Here’s an ABC newscast and video of the tragedy with the I-35W bridge collapse as it happened and the aftermath.
While the I-35W bridge was under construction during the collapse, it was determined a design flaw caused the failure.
A design failure that tragically killed 13 people and injured 145 others.
Where is the I-35W bridge collapse Remembrance Garden in Minneapolis located?
Aug. 1 is a day of remembrance in Minneapolis, but you can honor all the victims throughout the year. The I-35W Remembrance Garden Memorial, open 24 hours a day, is located near the rebuilt bridge on West River Parkway in Minneapolis. You will find the memorial across from Gold Medal Park and just down the street from the Guthrie Theater and Mill City Museum.
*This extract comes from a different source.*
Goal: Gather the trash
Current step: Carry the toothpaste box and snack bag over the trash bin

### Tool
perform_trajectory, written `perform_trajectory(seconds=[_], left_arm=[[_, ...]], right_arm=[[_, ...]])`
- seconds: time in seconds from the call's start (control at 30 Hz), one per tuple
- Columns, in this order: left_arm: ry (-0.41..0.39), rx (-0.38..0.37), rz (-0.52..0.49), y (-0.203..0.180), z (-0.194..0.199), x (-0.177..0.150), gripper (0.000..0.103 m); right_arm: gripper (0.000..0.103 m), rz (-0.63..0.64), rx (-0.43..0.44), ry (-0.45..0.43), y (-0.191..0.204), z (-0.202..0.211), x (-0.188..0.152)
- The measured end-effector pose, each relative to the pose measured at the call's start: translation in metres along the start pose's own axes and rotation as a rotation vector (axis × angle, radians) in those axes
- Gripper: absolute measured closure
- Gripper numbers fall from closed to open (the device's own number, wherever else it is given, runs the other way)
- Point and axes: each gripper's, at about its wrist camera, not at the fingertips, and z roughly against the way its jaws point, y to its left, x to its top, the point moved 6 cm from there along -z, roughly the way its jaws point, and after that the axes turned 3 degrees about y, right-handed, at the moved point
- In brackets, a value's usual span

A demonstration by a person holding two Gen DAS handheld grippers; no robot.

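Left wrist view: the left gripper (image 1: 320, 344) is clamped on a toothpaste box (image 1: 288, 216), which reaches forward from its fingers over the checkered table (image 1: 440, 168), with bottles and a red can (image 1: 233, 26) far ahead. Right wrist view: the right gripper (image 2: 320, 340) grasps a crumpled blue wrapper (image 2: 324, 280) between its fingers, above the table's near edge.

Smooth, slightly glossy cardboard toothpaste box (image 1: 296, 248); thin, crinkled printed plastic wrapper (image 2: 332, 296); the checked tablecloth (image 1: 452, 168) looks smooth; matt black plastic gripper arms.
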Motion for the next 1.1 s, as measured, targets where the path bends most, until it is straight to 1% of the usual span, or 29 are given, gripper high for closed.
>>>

The memorial also honors first responders and Minnesotans who selflessly and courageously stepped up to rescue others from the collapsed I-35W bridge.
The inscription on the I-35W Bridge Collapse Remembrance Garden Memorial reads:
“Our lives are not only defined by what happens, but by how we act in the face of it, not only by what life brings us, but by what we bring to life. Selfless actions and compassion create enduring community out of tragic events.”
Disasters of the Mississippi Riverfront walking tour in Minneapolis
I learned about the I-35W Remembrance Garden while taking a history walking tour, courtesy of the Minnesota Historical Society: Disasters of the (Mississippi) Riverfront.
While the Disasters of the Riverfront walking tour does not take you to the I-35 Remembrance Memorial Garden, my friend and I easily found it right after our tour ended. It’s located about a quarter-mile east of the Mill City Museum and Guthrie Theater on W. River Parkway in Minneapolis.
We spent a few moments paying our respects and reading their stories on the 13 pillars at the I-35W Bridge Remembrance Garden Memorial. Look closely at the pillars and you can see their names. I highly recommend taking the time to read about these individuals who are missed dearly by their family and friends.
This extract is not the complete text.